Der Bär, nicht zu fassen, ist unbezwingbar; ein Freiheitskämpfer. „Ohne dem Bären daraus einen Vorwurf machen zu wollen: Der Bär interessiert sich nicht für den Menschen“, schreibt Bernd Brunner in seiner wunderbar materialreichen „Kurzen Geschichte der Bären“. Das fasziniert uns – und kränkt uns. Wir haben ihn ausgerottet, gezähmt, an der Nase herumgeführt, verniedlicht und ihm das Fell abgezogen. Paradoxes Zottelwesen: Je weniger Bären in freier Wildbahn, desto mehr tummeln sie sich im Freiraum der Fantasie.

Der, vor dem wir uns schützen müssen, wird unser Beschützer. Baloo – „probier’s mal mit Gemütlichkeit“ – führt den Menschenjungen Mogli durchs Dschungelbuch. Paddington, Yogi-Bär, Samson aus der „Sesamstraße“, der kleine Eisbär und Winnie- the-Pooh, der Bär von vielleicht doch nicht so geringem Verstand: Mit Kindern sind sie alle ganz dicke. Der, vor dem wir uns schützen müssen, wird am Ende von uns beschützt.

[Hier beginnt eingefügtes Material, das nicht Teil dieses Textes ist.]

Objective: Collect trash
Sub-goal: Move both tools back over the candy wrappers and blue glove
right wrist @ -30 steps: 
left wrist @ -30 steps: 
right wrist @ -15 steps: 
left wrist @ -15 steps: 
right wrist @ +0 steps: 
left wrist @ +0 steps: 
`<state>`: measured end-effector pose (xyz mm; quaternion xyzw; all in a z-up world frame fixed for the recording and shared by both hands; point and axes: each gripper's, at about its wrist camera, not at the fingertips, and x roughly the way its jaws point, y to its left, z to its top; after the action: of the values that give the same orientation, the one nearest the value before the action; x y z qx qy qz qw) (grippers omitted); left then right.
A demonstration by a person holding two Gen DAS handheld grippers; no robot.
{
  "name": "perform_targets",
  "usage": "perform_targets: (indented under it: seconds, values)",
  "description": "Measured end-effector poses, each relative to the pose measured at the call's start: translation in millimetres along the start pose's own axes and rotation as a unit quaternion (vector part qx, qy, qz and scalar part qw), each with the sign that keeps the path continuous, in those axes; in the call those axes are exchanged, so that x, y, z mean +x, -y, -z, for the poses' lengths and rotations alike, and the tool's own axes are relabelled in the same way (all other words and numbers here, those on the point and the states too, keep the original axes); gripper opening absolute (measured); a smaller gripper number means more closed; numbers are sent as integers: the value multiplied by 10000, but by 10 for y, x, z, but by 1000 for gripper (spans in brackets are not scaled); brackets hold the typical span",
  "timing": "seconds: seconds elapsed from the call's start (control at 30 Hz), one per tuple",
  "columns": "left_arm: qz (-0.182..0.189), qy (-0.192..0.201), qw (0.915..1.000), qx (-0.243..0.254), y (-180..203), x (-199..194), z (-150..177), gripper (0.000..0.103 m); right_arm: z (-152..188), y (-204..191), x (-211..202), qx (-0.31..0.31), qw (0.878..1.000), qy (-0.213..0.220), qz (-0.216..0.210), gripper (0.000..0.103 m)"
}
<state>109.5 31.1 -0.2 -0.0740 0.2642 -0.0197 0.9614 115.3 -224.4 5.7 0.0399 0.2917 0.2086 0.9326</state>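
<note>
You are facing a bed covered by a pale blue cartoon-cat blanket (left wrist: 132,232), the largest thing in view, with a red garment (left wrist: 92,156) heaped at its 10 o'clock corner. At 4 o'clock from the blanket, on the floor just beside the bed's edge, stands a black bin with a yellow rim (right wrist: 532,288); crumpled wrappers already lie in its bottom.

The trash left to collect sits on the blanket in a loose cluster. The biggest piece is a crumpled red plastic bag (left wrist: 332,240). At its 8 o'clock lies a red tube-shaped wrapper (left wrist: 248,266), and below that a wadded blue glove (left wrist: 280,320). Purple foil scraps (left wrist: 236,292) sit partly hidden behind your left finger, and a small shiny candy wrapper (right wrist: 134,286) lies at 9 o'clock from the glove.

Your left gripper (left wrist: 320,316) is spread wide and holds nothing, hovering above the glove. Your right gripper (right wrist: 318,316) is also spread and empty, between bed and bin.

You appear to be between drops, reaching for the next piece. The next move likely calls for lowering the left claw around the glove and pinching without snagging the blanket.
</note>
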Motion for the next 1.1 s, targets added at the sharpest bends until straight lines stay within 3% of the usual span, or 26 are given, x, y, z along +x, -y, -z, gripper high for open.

Die Geburtsstunde des Teddybärs ist bezeichnend für diese Umkehrung. Seinen Namen hat das mit Sägespänen ausgestopfte knopfäugige Stofftier von dem passionierten Bärenjäger Theodor Roosevelt. Als der, auch das ist bei Brunner nachzulesen, im November 1902 auf einen Jungbären stieß, hielt er seinen Jagdkollegen vom Schießen ab. Das wehrlose Tier habe eine Chance verdient. Woraufhin die Gemischtwarenhändler Rose und Morris Michtom aus Brooklyn flugs einen Bären bastelten, ihn „Teddy’s Bear“ nannten und mit dem „Washington Post“-Cartoon über den Vorfall ins Schaufenster stellten. Der Präsident der Vereinigten Staaten gestattete den Michtoms die Verwendung seines Vornamens. Schon bald florierte die Teddy-Industrie. Wenn du die Mächtigen nicht besiegen kannst: knuddele sie!

Am Montag soll Bruno in Bayern und Österreich zum Abschuss freigegeben werden.